Another issue involved in using the <unitdate> field is that it can be used in several places, e.g., on its own in the top level <did> or as a subelement of <unittitle>.

Comparing the usage of <unitdate> in our collection of EAD documents and that of Wisser, we find that it is one of the elements where we see the greatest divergence, i.e., Wisser’s sample shows a usage of <unitdate> in the <did> of 97.00%.

In ArchiveGrid, dates are used in:

	search: they are keyword searchable
	display: with the collection title (when available) in brief displays


In other Archival Discovery Systems:

	search
	browse
	sort
	display


Extent

Our analysis shows use of <extent> within the high-level <did> as medium (70.43% — see Table 8); as with <unitdate>, the content of <extent> is quite varied and does not easily facilitate sorting, with values ranging from “miscellaneous artifacts” to “2 ceramic heads.” The syntax of the <extent> element (with attributes for @encodinganalog, @type, and @unit) does not currently lend itself to structuring data in a way that can be used for sorting without clear guidelines, tools to enforce appropriate encoding, and rigor on the part of institutions; retrospectively refitting to be utilized in sorting could be a daunting challenge for many institutions.

Many documents in the ArchiveGrid corpus have multiple <extent> statements, further complicating matters, as the system would need to decide which one to sort, for example. For display, including  <extent> statements in order to help aid researchers in evaluating results seems fit to purpose.

In ArchiveGrid, extent is used in:

	search: extent values are keyword searchable
	display: presented in brief displays and separately in the display of individual collection descriptions


In other Archival Discovery Systems:

	sort
	display


Collection Title

Our analysis shows use of <unittitle> in the high-level <did> as complete (99.93% — see Table 7); this would suggest that it is suitable for all uses. However, for sorting and browsing, again, utility depends on the content of the element. If the content of the <unittitle> element is something generic like “Records” or “Papers” (in cases where perhaps the creator has been recorded separately in the origination element), then all functions may be less than ideal, but particularly sorting by title or creating browse lists.

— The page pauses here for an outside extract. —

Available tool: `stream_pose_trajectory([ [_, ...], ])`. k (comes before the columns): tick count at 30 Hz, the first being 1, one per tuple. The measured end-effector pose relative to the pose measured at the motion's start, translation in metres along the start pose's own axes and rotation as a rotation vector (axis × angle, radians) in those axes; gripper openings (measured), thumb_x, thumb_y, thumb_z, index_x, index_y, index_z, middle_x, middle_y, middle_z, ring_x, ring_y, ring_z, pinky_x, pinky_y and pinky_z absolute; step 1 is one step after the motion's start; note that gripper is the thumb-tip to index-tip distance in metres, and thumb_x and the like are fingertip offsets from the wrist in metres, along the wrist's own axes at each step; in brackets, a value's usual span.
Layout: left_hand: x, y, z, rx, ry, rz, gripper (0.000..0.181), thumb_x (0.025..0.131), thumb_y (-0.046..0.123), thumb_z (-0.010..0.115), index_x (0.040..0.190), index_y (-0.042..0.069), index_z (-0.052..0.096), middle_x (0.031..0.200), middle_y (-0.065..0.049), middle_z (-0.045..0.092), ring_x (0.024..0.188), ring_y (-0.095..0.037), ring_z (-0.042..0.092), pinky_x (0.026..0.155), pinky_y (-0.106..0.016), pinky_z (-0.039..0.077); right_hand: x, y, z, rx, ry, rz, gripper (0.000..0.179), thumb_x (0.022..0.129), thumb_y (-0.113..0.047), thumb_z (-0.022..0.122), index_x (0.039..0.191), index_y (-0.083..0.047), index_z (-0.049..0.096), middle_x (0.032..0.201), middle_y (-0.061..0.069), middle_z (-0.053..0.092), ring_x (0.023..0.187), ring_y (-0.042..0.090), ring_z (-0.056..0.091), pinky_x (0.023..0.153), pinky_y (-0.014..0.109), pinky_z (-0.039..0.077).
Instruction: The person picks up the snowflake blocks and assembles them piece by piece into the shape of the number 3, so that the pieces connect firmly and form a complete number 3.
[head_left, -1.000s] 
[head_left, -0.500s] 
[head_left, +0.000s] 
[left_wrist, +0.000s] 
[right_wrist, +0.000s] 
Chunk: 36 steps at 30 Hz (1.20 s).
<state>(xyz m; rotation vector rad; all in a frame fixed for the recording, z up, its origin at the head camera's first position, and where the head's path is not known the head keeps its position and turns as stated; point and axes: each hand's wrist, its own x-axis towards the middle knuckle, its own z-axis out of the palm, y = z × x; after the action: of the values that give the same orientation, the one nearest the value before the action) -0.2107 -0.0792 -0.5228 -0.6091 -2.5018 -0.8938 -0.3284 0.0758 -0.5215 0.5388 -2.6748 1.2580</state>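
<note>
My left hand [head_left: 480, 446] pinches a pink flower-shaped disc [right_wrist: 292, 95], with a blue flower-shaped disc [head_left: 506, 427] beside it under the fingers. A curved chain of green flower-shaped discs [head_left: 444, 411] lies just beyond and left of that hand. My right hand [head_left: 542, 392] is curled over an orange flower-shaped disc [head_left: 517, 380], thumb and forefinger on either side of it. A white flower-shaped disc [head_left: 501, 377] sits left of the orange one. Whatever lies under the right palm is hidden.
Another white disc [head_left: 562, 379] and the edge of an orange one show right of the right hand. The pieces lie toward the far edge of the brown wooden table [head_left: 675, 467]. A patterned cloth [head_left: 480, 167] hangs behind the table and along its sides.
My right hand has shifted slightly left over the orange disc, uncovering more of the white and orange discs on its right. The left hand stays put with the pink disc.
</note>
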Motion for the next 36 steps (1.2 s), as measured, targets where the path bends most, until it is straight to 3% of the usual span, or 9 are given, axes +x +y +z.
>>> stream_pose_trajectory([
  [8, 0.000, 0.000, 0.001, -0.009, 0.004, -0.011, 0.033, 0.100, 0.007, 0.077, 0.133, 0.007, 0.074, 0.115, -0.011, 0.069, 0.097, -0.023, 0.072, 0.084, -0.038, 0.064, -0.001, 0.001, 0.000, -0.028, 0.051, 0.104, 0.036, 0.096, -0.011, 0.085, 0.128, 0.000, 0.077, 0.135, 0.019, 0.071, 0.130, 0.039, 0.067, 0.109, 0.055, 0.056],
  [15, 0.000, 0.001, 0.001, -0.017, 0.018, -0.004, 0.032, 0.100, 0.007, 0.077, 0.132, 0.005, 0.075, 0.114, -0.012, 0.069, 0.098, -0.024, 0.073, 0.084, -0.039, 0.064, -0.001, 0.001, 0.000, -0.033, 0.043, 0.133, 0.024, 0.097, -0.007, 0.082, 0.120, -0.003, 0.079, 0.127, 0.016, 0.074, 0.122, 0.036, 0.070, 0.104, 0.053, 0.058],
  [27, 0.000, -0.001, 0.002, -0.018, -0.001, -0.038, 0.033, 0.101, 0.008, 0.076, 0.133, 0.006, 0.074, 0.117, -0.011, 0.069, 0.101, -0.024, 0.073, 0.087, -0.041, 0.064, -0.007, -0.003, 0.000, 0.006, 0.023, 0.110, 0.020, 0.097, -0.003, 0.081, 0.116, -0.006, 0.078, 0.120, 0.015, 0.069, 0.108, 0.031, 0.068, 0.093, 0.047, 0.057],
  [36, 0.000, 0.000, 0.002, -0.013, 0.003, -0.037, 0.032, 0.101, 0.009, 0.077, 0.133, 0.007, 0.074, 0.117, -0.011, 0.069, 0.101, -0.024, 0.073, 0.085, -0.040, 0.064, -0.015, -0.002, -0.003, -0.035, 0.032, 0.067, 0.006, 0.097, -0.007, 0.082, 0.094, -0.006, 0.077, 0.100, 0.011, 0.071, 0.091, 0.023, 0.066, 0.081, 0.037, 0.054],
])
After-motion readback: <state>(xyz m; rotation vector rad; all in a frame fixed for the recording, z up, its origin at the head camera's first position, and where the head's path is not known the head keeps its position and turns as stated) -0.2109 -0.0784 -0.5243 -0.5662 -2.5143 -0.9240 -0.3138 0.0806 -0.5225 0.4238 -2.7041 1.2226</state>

Many interfaces either construct browse lists of collections titles, or allow users to sort results by title, or search within titles. Not surprisingly, we found that the required <filedesc> element in the <eadheader> to be complete. Although our analysis did not include elements below <filedesc>, we can assume that the required <titlestmt> and its required child, <titleproper> will be similarly complete.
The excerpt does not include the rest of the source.